Please Note That I Am Using Python 3.4
• Version: Python 3.4 [VERY IMPORTANT] • Tweepy Tweepy is an open-sourced, hosted on GitHub, and enables Python to communicate with the Twitter platform and use its API. Here's the documentation.
• Codecs The codecs module provides stream and file interfaces for transcoding data in your program. In this project I use the module for storing the tweets as Unicode text. Here's the documentation.
• String (punctuation) To strip the tweets of all punctuations.
• BeautifulSoup Beautiful Soup provides a few simple methods and Pythonic idioms for navigating, searching, and modifying a parse tree using Python parsers like lxml and html5lib.

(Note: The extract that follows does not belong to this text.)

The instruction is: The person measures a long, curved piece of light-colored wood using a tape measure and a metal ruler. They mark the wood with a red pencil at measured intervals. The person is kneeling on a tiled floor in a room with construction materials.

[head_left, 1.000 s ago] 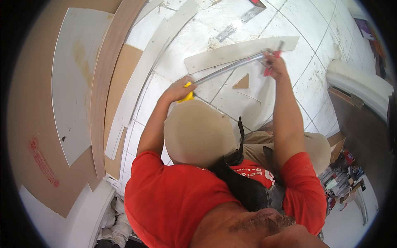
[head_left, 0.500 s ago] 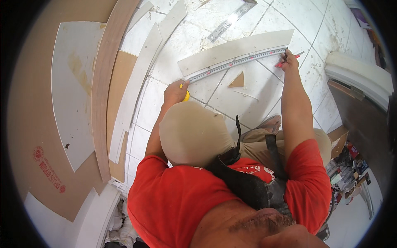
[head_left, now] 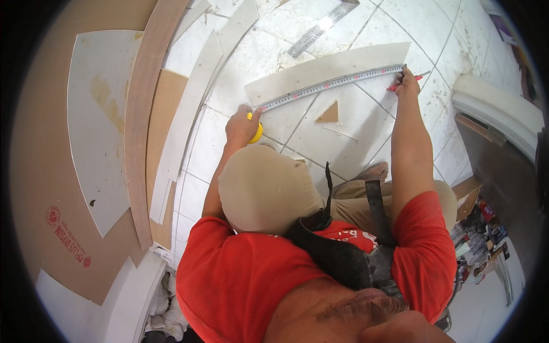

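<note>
A tape measure's yellow case [head_left: 257, 132] is gripped in my left hand [head_left: 242, 125]. Its pale blade [head_left: 326, 87] stretches along the near edge of a long off-white board strip [head_left: 337, 66] on the tiled floor. At the strip's right end, my right hand [head_left: 408, 84] closes on the blade's tip. The same hand also holds a slim red tool [head_left: 422, 76] with a dark thin end; its kind is partly hidden by the fingers. A small brown triangular offcut [head_left: 328, 112] lies just below the blade.
A metal square [head_left: 321, 30] lies beyond the strip. On the left are large brown board [head_left: 46, 154], a grey-white panel [head_left: 97, 126], a wooden plank [head_left: 142, 114] and narrow white strips [head_left: 186, 123]. A dark doorway [head_left: 503, 166] and piled clutter [head_left: 486, 234] stand at the right.
My right hand has shifted slightly right with the blade's tip, to the strip's right corner. The blade now lies straighter and closer against the strip. More of the yellow case shows in my left hand.
</note>
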A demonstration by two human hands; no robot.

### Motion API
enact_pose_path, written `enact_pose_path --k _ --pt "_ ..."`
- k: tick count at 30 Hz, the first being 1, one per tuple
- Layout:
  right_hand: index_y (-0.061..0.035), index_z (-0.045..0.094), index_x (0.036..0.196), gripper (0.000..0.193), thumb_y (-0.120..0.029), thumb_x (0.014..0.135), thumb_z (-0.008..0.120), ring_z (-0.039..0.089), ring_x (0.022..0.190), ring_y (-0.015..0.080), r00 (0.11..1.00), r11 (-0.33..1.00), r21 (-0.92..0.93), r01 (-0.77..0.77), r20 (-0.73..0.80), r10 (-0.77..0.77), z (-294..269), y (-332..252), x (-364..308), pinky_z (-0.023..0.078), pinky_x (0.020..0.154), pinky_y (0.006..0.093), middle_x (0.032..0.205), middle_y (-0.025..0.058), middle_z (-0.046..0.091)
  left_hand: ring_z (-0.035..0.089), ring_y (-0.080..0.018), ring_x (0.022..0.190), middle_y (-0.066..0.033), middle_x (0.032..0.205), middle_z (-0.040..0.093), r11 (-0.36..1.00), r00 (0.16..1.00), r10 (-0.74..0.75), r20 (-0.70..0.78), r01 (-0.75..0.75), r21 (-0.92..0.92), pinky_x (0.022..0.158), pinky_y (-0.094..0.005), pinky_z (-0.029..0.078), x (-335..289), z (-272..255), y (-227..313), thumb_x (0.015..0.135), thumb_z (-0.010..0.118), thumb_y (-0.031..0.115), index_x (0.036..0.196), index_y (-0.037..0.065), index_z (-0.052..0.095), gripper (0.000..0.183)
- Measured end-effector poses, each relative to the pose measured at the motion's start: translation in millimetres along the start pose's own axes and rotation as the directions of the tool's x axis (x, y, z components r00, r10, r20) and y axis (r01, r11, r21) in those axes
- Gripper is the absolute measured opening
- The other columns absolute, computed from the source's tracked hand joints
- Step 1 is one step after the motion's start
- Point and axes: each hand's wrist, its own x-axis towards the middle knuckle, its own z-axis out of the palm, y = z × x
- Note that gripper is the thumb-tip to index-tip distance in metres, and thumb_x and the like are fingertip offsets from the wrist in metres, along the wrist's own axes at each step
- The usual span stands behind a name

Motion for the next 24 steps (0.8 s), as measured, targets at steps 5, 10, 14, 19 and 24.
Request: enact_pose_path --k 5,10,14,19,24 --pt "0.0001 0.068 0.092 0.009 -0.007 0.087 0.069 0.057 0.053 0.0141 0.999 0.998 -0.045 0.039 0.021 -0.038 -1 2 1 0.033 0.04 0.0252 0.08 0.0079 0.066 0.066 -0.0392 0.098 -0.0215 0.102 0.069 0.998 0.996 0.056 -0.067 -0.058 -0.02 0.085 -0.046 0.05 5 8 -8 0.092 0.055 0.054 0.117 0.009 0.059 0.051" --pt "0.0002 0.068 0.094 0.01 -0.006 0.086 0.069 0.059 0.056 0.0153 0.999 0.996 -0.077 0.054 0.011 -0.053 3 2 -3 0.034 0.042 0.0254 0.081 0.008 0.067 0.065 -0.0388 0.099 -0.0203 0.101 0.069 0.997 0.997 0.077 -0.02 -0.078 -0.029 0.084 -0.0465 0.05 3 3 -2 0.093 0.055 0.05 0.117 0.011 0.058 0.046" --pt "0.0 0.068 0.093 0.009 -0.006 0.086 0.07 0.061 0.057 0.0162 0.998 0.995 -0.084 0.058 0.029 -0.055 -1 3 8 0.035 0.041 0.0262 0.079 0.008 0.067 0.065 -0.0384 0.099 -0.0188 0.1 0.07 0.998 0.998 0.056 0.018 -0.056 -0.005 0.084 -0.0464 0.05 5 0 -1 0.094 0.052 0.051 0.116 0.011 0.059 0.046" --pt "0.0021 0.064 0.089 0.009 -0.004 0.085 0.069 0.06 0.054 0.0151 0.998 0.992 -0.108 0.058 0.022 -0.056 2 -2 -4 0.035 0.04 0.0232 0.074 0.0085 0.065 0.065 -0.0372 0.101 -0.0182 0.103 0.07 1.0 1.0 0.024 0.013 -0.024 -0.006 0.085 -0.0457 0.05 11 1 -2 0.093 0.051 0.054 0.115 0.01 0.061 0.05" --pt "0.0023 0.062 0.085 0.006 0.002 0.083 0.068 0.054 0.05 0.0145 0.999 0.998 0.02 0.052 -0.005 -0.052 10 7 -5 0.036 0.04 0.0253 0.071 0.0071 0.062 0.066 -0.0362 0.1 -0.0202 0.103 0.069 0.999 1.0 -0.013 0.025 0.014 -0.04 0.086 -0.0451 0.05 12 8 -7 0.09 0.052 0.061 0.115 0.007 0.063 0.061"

It automatically converts incoming documents to Unicode and outgoing documents to UTF-8. Here's the documentation.
• Selenium The webdriver kit emulates a web-browser (I chose FireFox) and executes the JS scripts to load the dynamic content.
Error message: TypeError: Can't convert 'bytes' object to str implicitly inside: tweepy\streaming.py
Solution:
Can be found at tweepy/tweepy#615. In streaming.py: I changed line 161 to
self._buffer += self._stream.read(read_len).decode('ascii')
and line 171 to
self._buffer += self._stream.read(self._chunk_size).decode('ascii')
and then reinstalled.
Reference: http://fruchter.co/post/53164489086/python-headless-web-browser-scraping-on-amazon
Description: Had to use the Selenium’s webdriver to emulate a Firefox browser and execute the JS functions which dynamically fetches the details of celebrities born on the current day.